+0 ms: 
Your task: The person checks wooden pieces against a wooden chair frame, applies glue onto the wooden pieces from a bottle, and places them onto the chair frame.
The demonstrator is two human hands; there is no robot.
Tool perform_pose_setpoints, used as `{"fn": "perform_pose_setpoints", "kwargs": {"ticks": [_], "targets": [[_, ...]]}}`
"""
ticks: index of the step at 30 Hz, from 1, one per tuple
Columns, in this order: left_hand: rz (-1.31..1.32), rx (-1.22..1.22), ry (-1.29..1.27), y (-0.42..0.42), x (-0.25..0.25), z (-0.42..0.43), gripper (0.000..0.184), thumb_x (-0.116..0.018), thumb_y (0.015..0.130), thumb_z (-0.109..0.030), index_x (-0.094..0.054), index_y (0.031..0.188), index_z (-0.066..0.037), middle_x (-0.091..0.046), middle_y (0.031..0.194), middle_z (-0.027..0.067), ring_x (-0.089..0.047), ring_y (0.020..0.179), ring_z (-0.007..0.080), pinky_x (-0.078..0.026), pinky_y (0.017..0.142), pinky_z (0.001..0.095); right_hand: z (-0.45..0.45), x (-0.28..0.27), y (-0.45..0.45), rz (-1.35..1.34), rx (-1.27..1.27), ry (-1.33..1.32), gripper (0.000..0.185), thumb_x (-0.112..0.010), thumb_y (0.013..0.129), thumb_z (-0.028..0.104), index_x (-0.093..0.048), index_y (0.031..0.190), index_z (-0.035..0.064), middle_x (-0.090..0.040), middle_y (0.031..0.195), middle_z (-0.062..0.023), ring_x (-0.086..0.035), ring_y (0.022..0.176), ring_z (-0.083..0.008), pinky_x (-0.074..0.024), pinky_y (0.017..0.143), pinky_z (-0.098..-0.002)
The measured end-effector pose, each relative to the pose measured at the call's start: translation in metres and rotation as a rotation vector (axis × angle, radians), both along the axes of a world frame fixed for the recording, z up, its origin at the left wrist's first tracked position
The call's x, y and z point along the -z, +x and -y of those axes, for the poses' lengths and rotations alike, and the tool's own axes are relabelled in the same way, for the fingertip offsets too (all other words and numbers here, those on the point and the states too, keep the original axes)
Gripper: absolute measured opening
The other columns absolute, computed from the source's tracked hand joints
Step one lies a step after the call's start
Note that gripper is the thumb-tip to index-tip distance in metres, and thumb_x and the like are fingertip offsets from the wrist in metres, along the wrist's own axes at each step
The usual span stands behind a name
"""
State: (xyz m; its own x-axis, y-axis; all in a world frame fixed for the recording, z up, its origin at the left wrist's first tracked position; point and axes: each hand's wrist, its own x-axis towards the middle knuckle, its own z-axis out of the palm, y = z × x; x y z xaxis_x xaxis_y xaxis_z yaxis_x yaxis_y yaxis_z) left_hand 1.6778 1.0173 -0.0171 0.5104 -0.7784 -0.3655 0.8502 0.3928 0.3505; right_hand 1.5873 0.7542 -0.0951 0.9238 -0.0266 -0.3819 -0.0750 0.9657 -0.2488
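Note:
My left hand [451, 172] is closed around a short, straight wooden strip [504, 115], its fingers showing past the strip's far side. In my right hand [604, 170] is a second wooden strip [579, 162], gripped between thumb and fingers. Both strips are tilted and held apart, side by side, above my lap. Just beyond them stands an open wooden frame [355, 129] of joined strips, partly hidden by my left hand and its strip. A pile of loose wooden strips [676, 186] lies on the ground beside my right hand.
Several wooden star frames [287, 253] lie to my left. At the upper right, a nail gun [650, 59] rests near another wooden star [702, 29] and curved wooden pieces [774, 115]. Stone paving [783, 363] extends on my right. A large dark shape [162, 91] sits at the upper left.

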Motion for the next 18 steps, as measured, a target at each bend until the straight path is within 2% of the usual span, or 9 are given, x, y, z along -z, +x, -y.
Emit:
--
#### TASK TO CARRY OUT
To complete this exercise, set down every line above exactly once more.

#### REPLY
+0 ms: 
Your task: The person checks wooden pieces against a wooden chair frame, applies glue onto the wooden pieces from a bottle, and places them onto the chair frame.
The demonstrator is two human hands; there is no robot.
Tool perform_pose_setpoints, used as `{"fn": "perform_pose_setpoints", "kwargs": {"ticks": [_], "targets": [[_, ...]]}}`
"""
ticks: index of the step at 30 Hz, from 1, one per tuple
Columns, in this order: left_hand: rz (-1.31..1.32), rx (-1.22..1.22), ry (-1.29..1.27), y (-0.42..0.42), x (-0.25..0.25), z (-0.42..0.43), gripper (0.000..0.184), thumb_x (-0.116..0.018), thumb_y (0.015..0.130), thumb_z (-0.109..0.030), index_x (-0.094..0.054), index_y (0.031..0.188), index_z (-0.066..0.037), middle_x (-0.091..0.046), middle_y (0.031..0.194), middle_z (-0.027..0.067), ring_x (-0.089..0.047), ring_y (0.020..0.179), ring_z (-0.007..0.080), pinky_x (-0.078..0.026), pinky_y (0.017..0.142), pinky_z (0.001..0.095); right_hand: z (-0.45..0.45), x (-0.28..0.27), y (-0.45..0.45), rz (-1.35..1.34), rx (-1.27..1.27), ry (-1.33..1.32), gripper (0.000..0.185), thumb_x (-0.112..0.010), thumb_y (0.013..0.129), thumb_z (-0.028..0.104), index_x (-0.093..0.048), index_y (0.031..0.190), index_z (-0.035..0.064), middle_x (-0.090..0.040), middle_y (0.031..0.195), middle_z (-0.062..0.023), ring_x (-0.086..0.035), ring_y (0.022..0.176), ring_z (-0.083..0.008), pinky_x (-0.074..0.024), pinky_y (0.017..0.143), pinky_z (-0.098..-0.002)
The measured end-effector pose, each relative to the pose measured at the call's start: translation in metres and rotation as a rotation vector (axis × angle, radians), both along the axes of a world frame fixed for the recording, z up, its origin at the left wrist's first tracked position
The call's x, y and z point along the -z, +x and -y of those axes, for the poses' lengths and rotations alike, and the tool's own axes are relabelled in the same way, for the fingertip offsets too (all other words and numbers here, those on the point and the states too, keep the original axes)
Gripper: absolute measured opening
The other columns absolute, computed from the source's tracked hand joints
Step one lies a step after the call's start
Note that gripper is the thumb-tip to index-tip distance in metres, and thumb_x and the like are fingertip offsets from the wrist in metres, along the wrist's own axes at each step
The usual span stands behind a name
"""
State: (xyz m; its own x-axis, y-axis; all in a world frame fixed for the recording, z up, its origin at the left wrist's first tracked position; point and axes: each hand's wrist, its own x-axis towards the middle knuckle, its own z-axis out of the palm, y = z × x; x y z xaxis_x xaxis_y xaxis_z yaxis_x yaxis_y yaxis_z) left_hand 1.6778 1.0173 -0.0171 0.5104 -0.7784 -0.3655 0.8502 0.3928 0.3505; right_hand 1.5873 0.7542 -0.0951 0.9238 -0.0266 -0.3819 -0.0750 0.9657 -0.2488
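Note:
My left hand [451, 172] is closed around a short, straight wooden strip [504, 115], its fingers showing past the strip's far side. In my right hand [604, 170] is a second wooden strip [579, 162], gripped between thumb and fingers. Both strips are tilted and held apart, side by side, above my lap. Just beyond them stands an open wooden frame [355, 129] of joined strips, partly hidden by my left hand and its strip. A pile of loose wooden strips [676, 186] lies on the ground beside my right hand.
Several wooden star frames [287, 253] lie to my left. At the upper right, a nail gun [650, 59] rests near another wooden star [702, 29] and curved wooden pieces [774, 115]. Stone paving [783, 363] extends on my right. A large dark shape [162, 91] sits at the upper left.
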
Motion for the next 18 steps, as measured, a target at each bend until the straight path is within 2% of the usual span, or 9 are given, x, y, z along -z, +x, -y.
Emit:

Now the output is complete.